Unsere Nachfrage dazu:
Werden auch abseits der BürgerInnenwünsche im Mitmach-Budget Standorte für Sitzgelegenheiten geprüft? Wenn ja, welche befinden sich aktuell in Prüfung?
Wie wird mit den 2020 budgetierten und gerade einmal zu einem Drittel ausgeschöpften Mittel zur Stadtmöblierung weiter verfahren?

Die Antwort:

Alle einlangenden Wünsche nach Sitzgelegenheiten würden an die zuständigen Fachdienststellen weitergeleitet, geprüft und wenn möglich auch umgesetzt. Auflistung gebe es dazu aber keine.
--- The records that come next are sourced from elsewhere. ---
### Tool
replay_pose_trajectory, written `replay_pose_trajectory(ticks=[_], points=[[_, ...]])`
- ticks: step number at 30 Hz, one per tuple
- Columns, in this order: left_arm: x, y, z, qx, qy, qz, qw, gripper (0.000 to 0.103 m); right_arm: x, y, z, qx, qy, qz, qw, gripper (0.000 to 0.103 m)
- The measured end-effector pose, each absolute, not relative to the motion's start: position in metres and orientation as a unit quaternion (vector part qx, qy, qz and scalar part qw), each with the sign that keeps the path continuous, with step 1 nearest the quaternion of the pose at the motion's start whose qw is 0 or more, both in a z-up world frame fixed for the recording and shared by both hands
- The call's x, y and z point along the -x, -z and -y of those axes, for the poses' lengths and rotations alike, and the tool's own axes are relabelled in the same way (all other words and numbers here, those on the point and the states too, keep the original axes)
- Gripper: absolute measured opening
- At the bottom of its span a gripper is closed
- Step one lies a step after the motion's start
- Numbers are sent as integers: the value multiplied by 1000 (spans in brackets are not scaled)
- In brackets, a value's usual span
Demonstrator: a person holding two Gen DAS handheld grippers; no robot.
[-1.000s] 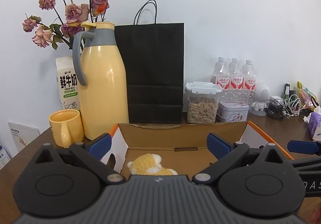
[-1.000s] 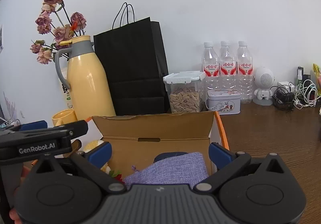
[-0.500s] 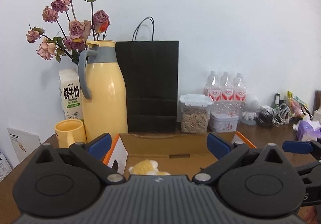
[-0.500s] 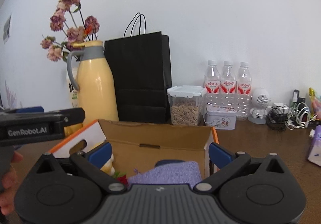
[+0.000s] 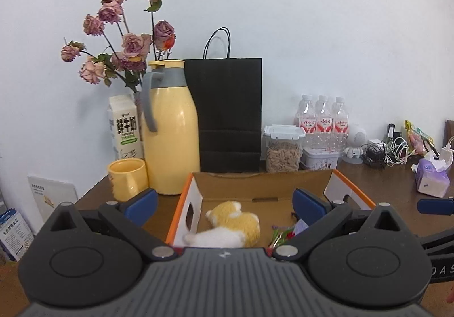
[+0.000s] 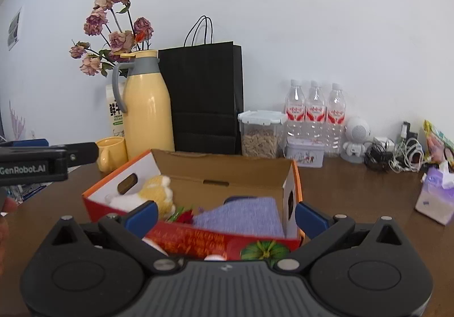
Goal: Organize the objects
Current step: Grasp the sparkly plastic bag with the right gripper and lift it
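Holding both grippers above the near side of the cardboard box, I read each claw as spread wide with nothing between its fingers: left gripper, right gripper. The box sat open on the brown table. Inside, a yellow-and-white plush toy lay toward the left end, a purple fabric pouch toward the right, small artificial flowers between them. Yellow thermos jug and black paper bag stood behind.
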State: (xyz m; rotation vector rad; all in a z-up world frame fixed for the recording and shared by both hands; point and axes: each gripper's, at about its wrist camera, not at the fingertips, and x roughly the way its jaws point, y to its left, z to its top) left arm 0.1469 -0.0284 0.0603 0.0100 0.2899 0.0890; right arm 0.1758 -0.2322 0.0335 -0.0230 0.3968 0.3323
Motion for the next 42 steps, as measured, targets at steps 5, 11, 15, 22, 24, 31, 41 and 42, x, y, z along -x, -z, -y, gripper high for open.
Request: replay_pose_trajectory(ticks=[5,11,15,22,24,31,41,42], points=[[-120,-54,25,-7,-50,-160,986,103,-149,-23,232,14,-171,-220,960,103],[-91,-45,19,-9,-61,-180,982,103,-121,-10,227,26,-174,-242,954,103],[-76,-39,14,-6,-69,-195,978,103,-107,-3,223,37,-171,-253,951,103],[-55,-32,9,-2,-77,-209,975,103,-83,1,225,43,-169,-255,951,103],[-50,-31,9,1,-76,-213,974,103,-76,2,227,44,-168,-256,951,103],[-34,-30,13,-10,-67,-209,975,103,-57,6,232,46,-169,-254,951,103],[-27,-25,13,-13,-65,-211,975,103,-50,11,235,40,-169,-255,951,103],[-26,-25,14,-13,-64,-210,975,103,-49,12,235,40,-169,-255,951,103]])
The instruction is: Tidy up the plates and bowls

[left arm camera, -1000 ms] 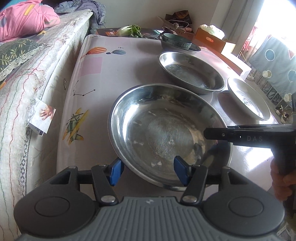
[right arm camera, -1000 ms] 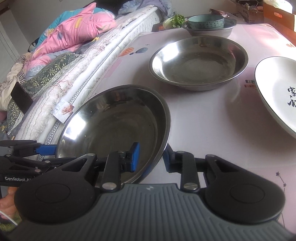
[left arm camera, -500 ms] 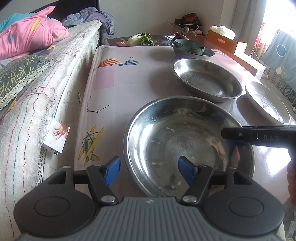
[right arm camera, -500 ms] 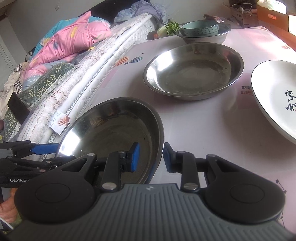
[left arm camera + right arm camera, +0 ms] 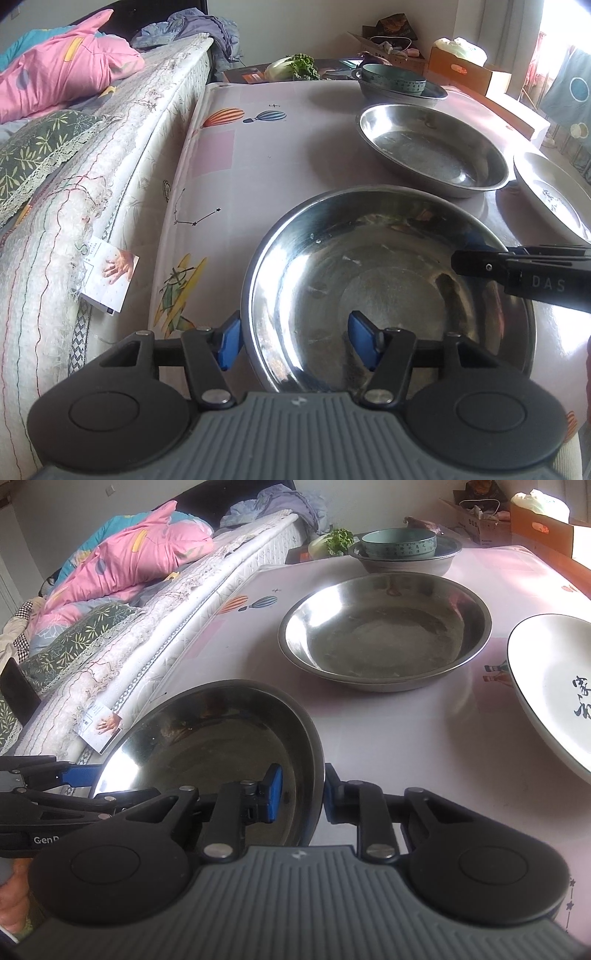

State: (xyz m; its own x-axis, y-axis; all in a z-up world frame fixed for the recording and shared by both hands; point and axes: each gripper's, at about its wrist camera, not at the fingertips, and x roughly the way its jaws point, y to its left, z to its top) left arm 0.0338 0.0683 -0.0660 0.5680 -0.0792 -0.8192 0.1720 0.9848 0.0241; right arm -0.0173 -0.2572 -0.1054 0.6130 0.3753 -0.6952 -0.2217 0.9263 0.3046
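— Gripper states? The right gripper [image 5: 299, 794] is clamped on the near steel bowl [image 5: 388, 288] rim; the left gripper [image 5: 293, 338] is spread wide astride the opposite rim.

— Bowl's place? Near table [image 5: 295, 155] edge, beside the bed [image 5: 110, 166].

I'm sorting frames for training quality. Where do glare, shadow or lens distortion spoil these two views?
Left wrist view: the window blows out white at upper right, and the table edge bows from the fisheye. Right wrist view: a glare patch on the far steel basin, a dark interior in the near steel basin.
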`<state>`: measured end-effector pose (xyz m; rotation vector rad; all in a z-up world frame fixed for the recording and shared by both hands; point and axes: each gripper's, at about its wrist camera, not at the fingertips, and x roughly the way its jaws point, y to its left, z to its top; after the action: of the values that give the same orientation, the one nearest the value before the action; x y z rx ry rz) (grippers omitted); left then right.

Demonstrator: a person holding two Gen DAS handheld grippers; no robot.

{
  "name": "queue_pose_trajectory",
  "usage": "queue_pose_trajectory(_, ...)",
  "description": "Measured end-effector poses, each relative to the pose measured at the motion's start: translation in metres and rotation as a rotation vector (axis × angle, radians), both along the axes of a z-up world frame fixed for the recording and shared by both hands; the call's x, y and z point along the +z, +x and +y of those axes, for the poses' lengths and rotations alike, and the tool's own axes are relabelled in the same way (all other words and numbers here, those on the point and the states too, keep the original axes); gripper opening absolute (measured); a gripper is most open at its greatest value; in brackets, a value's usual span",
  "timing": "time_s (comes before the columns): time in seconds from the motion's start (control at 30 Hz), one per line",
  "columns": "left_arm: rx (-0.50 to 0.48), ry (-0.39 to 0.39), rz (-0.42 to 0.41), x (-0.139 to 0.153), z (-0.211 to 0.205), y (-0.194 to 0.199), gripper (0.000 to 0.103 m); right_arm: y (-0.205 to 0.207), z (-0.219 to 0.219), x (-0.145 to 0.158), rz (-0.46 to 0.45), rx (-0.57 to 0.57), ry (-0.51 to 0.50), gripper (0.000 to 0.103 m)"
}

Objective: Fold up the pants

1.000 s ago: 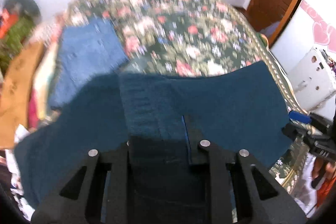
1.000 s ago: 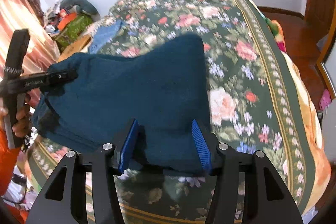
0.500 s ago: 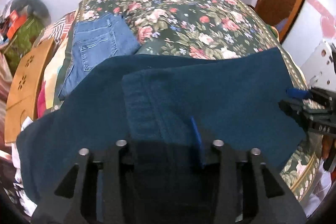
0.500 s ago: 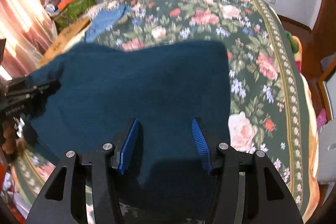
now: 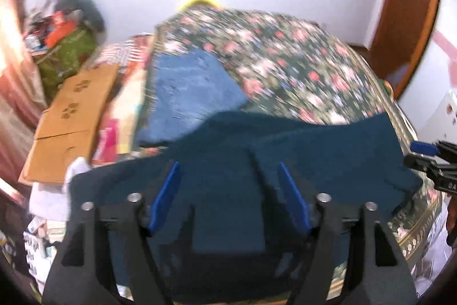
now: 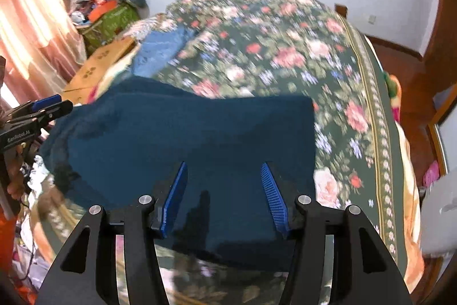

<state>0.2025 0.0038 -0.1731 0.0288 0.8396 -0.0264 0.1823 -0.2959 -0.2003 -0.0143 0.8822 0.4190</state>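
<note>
Pants (image 6: 182, 139) lie folded across the near edge of the bed (image 6: 285, 53), we hold both the left gripper (image 5: 228, 193) and right gripper (image 6: 224, 192) released above them, and judge another fold or smoothing comes next.

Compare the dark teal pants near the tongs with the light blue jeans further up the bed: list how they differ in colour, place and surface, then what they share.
Colour: the dark teal pants are deep teal; the light blue jeans are paler, faded denim.
Place: the pants lie at the near bed edge, under both open tongs; the jeans lie further back, near the bed's left side.
Surface: the pants look plain; the jeans seem to show faint seams, though blurred.
Shared: both lie flat on the floral bedspread.
</note>
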Motion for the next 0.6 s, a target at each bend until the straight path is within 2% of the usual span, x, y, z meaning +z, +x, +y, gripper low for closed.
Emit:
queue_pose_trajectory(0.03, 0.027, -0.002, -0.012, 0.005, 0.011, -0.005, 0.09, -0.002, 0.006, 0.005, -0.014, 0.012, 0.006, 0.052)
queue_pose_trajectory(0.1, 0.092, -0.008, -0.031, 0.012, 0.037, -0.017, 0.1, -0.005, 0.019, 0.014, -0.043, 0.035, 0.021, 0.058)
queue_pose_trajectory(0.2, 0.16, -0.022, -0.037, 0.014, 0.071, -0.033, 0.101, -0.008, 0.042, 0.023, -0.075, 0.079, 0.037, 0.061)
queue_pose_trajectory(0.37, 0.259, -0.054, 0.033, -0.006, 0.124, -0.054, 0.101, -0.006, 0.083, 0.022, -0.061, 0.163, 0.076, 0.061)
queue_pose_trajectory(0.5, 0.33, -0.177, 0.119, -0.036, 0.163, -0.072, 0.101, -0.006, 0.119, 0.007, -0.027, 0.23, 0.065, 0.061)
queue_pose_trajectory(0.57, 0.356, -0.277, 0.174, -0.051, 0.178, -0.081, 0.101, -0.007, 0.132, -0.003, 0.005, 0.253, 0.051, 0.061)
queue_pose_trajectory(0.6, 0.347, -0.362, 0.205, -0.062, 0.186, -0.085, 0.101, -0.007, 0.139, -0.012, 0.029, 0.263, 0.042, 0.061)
Außerdem ließen sich Stadtmöblierungselemente nicht einer Budgetposition zuordnen, da sie aus unterschiedlichen Budgets finanziert werden (unterschiedliche Magistratsabteilungen, Projektbudget bei Projektumsetzungen uA). Und was nicht ausgeschöpft wird, fließt eben in die Rücklagen.

Zusammengefasst: Niemand weiß, welche und wie viele Bänke in Planung oder Prüfung oder umgesetzt sind.